El joven periodista estaba empeñado en
arrancarme el secreto y andaba detrás de mí, pegado a mis zancajos toda la
tarde, desde que empezamos a preparar la leña de roble y prendimos con tiempo la hoguera para que,
lentamente, se fuera aparejando el rescoldo.
Cuando llegó la medianoche, los más
jóvenes pasaron las brasas con pasos firmes y medidos, aplastándolas en cada
pisada como si estuvieran en el lagar, con la esperanza de cerrar el paso al
oxígeno y a la lacerante quemadura. Cargaban a sus espaldas a un ser querido
para que ese dulce peso aliviara el trance.
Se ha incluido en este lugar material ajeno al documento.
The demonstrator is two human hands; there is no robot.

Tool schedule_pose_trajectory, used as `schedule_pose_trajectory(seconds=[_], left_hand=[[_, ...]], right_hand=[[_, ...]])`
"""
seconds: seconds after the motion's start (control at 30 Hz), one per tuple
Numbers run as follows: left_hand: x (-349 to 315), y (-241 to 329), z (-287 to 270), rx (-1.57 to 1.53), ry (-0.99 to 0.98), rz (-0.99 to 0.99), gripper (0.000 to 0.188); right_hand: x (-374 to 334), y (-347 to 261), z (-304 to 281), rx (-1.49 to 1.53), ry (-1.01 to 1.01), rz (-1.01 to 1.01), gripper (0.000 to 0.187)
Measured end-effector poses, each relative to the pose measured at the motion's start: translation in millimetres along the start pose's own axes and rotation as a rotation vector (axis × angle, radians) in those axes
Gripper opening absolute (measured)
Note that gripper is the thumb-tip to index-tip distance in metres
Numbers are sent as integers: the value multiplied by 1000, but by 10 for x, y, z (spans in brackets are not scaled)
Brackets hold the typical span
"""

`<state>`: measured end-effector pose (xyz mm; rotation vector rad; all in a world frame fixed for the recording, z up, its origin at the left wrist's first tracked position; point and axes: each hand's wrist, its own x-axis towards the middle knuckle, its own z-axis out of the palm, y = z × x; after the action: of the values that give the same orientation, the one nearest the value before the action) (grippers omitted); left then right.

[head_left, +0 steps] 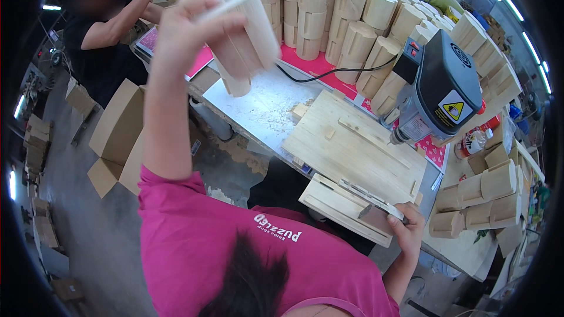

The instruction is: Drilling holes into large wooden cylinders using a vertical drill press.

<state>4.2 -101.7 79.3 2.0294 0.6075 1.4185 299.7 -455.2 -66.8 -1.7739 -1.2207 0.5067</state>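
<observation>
My left hand [194, 14] is raised at the upper left, closed around a pale wooden cylinder [251, 38] with flat raised strips along its side. Motion blurs both. Just below it, another wooden cylinder [234, 84] stands partly hidden at the table's edge. Lower right, my right hand [409, 223] closes its thumb and fingers on the end of a slim metal bar [376, 199]. That bar lies along a narrow wooden fixture [329, 199] at the front edge. Behind it is a wide wooden board [346, 144] with thin strips on top.
A dark drill press [449, 82] stands over the board's right side, its black cable [329, 74] running left. Many wooden cylinders [313, 14] are stacked behind. More cylinders [487, 191] and a bottle [473, 142] sit at right. An opened carton [120, 138] and another person [111, 29] are at left.
</observation>
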Motion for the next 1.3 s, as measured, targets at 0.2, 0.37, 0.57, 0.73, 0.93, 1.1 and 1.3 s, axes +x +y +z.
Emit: schedule_pose_trajectory(seconds=[0.2,0.37,0.57,0.73,0.93,1.1,1.3], left_hand=[[948,-197,-265,193,77,-145,27],[1256,-470,-405,569,126,-104,28],[1375,-565,-372,623,138,-142,27],[1382,-631,-364,605,161,-146,25],[1573,-1017,-672,698,19,-139,39],[1625,-916,-478,665,-39,-201,40],[1875,-1425,-1158,727,90,-50,57]], right_hand=[[-49,7,63,50,56,19,22],[-35,-4,68,15,19,0,22],[-76,-21,44,10,31,15,22],[-83,6,52,38,58,32,24],[-85,-12,1,19,50,8,21],[-138,45,-40,-24,111,51,22],[-102,122,-43,45,157,35,24]])
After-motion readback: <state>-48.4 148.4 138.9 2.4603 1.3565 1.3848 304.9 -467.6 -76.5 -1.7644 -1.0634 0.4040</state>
Cuando llegó mi turno, me descalcé, me
remangué con parsimonia los pantalones y bailé una jota sobre aquella alfombra de ascuas al compás del gaitero. Todos los del pueblo esperaban ese momento, ya
tradicional, corearon mi nombre y me jalearon con silbidos y aplausos. Ya no tengo la agilidad
de antes pero salero no me falta.
El joven periodista se hartó de hacer
fotos y, cuando la fiesta terminó, erre que erre, volvió a la carga. Se empeñó
en invitarme. A las claras se veía que
pretendía emborracharme para que se me soltara la lengua. Yo me dejé: está feo
despreciar un convite. Cuando supuso que ya estaba bien templado después de
tanto morapio trasegado -era casi de madrugada- quiso darme la estocada:
-Bueno, Efrén, dime, ¿cómo haces para
no quemarte?
-No tiene mucho mérito, chaval. Los
viejos siempre tenemos los pies fríos.
No pareció muy satisfecho con la exclusiva.